Requests to the tenants are sent through the hosts (main or other)
on port 443. The hosts forward the requests to the tenant, which
listens on ports 18501 and higher.
With a high availability deployment, port 443 is used for communication
from :
Main account to high availability group hosts
High availability group hosts to the main account
High availability group hosts to other high availability
group hosts in the same host group
Host to tenant communication is over port 1850x.
There is no communication between hosts in different high availability groups.
Encryption
By default, requests are encrypted using TLS using a
Cortex XSOAR self-signed certificate. You can replace the certificate
by creating your own certificate and private key.
Validation and authorization
Cortex XSOAR uses an internal API key so that the tenants
or hosts can verify that the request originates from a main account
and not from an unauthorized third party.

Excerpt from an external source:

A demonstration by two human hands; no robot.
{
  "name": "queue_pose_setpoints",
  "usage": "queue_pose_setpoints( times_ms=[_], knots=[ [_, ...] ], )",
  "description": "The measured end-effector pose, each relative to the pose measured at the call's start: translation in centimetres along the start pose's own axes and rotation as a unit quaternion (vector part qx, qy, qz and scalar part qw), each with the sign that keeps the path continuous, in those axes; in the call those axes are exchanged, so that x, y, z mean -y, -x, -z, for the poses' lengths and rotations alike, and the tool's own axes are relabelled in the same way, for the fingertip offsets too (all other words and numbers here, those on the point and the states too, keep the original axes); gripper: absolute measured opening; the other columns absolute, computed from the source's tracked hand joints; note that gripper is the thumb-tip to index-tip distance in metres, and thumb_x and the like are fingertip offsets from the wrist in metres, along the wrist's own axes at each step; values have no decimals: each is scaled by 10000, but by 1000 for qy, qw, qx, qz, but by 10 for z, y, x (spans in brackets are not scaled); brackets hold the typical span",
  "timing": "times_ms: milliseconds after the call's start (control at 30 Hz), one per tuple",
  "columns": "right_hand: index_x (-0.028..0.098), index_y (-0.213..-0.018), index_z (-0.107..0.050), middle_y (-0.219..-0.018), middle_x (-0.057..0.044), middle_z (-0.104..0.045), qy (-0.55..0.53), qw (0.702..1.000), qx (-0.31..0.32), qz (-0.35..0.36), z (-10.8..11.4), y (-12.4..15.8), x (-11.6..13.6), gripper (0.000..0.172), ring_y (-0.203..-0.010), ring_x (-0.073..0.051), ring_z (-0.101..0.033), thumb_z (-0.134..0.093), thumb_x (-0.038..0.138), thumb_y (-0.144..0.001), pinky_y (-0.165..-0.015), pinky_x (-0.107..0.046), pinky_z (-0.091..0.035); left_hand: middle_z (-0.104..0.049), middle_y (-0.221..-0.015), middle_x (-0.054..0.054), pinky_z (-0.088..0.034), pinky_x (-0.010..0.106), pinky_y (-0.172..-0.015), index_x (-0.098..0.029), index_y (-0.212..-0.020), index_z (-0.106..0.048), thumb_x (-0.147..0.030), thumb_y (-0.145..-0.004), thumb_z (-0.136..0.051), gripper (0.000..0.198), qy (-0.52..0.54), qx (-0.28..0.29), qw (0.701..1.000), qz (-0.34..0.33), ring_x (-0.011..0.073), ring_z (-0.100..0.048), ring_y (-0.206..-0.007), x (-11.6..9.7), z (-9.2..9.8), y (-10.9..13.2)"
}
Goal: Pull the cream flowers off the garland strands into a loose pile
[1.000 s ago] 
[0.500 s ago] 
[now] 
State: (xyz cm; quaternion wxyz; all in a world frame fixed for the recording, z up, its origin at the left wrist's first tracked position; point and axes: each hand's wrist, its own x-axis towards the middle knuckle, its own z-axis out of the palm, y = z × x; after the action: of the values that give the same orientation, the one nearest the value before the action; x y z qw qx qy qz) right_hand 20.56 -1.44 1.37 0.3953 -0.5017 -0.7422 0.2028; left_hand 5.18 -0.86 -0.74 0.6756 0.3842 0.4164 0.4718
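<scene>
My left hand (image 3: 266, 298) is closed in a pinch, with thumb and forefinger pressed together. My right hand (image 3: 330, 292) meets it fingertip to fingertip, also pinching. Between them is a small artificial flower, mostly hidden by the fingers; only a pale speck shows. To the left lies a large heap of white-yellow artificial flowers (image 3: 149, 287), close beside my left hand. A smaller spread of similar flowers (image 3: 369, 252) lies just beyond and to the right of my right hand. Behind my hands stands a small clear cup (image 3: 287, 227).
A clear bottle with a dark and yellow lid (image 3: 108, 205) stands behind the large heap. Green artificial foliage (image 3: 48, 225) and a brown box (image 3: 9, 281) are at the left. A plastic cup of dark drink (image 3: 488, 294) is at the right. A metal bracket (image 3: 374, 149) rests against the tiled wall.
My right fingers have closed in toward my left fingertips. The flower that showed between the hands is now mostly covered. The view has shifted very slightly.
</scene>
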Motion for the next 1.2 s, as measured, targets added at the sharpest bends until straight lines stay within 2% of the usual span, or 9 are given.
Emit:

An internal API key, kept
on the main account, is used in all communications, and is passed
to the tenants or host when they are created. The internal API key
is passed to hosts on installer creation, and to tenants when they are
created.
For requests that require authorization (such as when a user
wants to view incidents from the main account) the user details
are passed down in requests, so the tenant can decipher and query
them.
Security
API keys are created by Cortex XSOAR. Requests are sent
from an external source, which is received by Cortex XSOAR (usually
a tenant) and interpreted as a request from an administrator. In
multi-tenant environments, you need to consider where to create
the API key.
If created on a main account, it will propagate to all
tenants, so anyone with that key can send requests to any tenant
in the environment.
If created on a tenant, you can only send requests to that tenant.